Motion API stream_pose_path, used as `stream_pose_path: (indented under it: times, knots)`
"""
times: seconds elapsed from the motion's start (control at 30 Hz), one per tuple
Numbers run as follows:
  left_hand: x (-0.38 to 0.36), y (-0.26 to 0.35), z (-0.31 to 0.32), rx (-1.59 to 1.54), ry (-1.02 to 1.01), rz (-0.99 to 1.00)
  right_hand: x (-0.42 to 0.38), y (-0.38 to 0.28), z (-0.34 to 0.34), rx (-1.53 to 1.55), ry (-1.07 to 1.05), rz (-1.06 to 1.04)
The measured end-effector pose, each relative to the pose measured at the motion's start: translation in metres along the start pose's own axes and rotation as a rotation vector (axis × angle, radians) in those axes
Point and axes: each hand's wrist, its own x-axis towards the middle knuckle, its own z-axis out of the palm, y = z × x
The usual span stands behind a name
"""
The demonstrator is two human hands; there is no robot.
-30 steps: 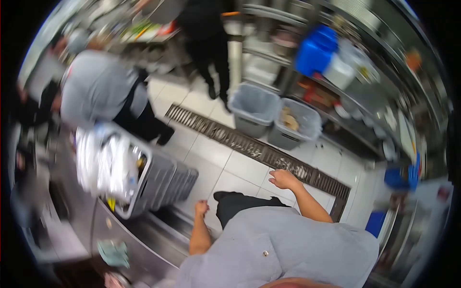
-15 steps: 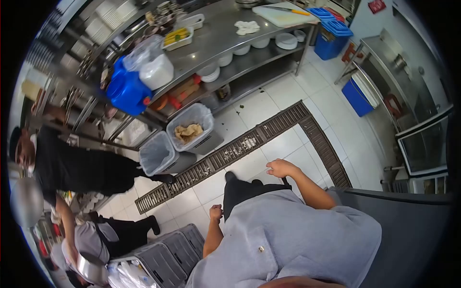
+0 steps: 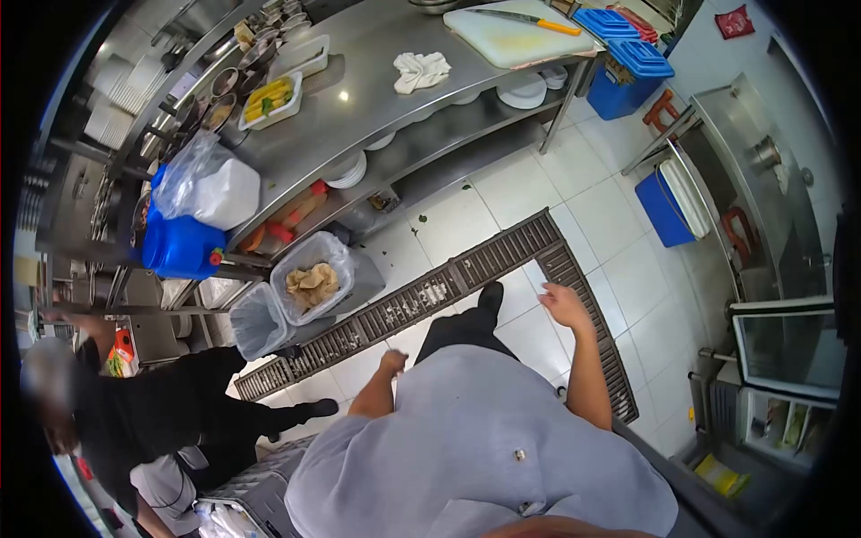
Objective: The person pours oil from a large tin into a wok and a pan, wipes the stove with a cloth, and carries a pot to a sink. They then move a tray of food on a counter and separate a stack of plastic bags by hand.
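My left hand [image 3: 392,361] hangs beside my grey shirt [image 3: 457,421] with its fingers curled in; I see nothing in it. My right hand [image 3: 563,305] is held out on the other side, fingers loosely apart and holding nothing. Neither hand touches any object. Below my right hand lie the white tiled floor [image 3: 513,328] and the dark floor drain grate [image 3: 448,285], which bends in an L. One black shoe [image 3: 491,298] is stretched forward near the grate.
A steel counter [image 3: 359,112] carries a cutting board [image 3: 516,40] with an orange-handled knife [image 3: 529,20]. Two lined bins [image 3: 354,282] stand at its foot. A person in black [image 3: 170,403] is at left. A glass-doored fridge [image 3: 789,350] stands open at right.
My view has shifted towards the counter's right end and the fridge. My right hand has swung outward, its fingers loosening. My foot has stepped forward. The person in black appears lower in view.
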Motion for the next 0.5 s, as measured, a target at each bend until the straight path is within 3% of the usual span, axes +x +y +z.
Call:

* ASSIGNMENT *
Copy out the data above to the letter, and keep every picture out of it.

* ANSWER SPACE *
Motion API stream_pose_path, used as `stream_pose_path: (indented under it: times, knots)`
"""
times: seconds elapsed from the motion's start (control at 30 Hz), one per tuple
Numbers run as follows:
  left_hand: x (-0.38 to 0.36), y (-0.26 to 0.35), z (-0.31 to 0.32), rx (-1.59 to 1.54), ry (-1.02 to 1.01), rz (-0.99 to 1.00)
  right_hand: x (-0.42 to 0.38), y (-0.38 to 0.28), z (-0.34 to 0.34), rx (-1.53 to 1.55), ry (-1.07 to 1.05), rz (-1.06 to 1.04)
The measured end-effector pose, each relative to the pose measured at the motion's start: translation in metres along the start pose's own axes and rotation as a rotation vector (axis × angle, radians) in those axes
Point and axes: each hand's wrist, its own x-axis towards the middle knuckle, its own z-axis out of the palm, y = z × x
The usual span stands behind a name
"""
The demonstrator is two human hands; there is no robot.
-30 steps: 
-15 steps: 
+0 steps: 
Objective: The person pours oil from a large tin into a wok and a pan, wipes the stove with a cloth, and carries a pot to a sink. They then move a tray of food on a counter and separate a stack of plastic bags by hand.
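My left hand [image 3: 392,361] hangs beside my grey shirt [image 3: 457,421] with its fingers curled in; I see nothing in it. My right hand [image 3: 563,305] is held out on the other side, fingers loosely apart and holding nothing. Neither hand touches any object. Below my right hand lie the white tiled floor [image 3: 513,328] and the dark floor drain grate [image 3: 448,285], which bends in an L. One black shoe [image 3: 491,298] is stretched forward near the grate.
A steel counter [image 3: 359,112] carries a cutting board [image 3: 516,40] with an orange-handled knife [image 3: 529,20]. Two lined bins [image 3: 354,282] stand at its foot. A person in black [image 3: 170,403] is at left. A glass-doored fridge [image 3: 789,350] stands open at right.
My view has shifted towards the counter's right end and the fridge. My right hand has swung outward, its fingers loosening. My foot has stepped forward. The person in black appears lower in view.
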Motion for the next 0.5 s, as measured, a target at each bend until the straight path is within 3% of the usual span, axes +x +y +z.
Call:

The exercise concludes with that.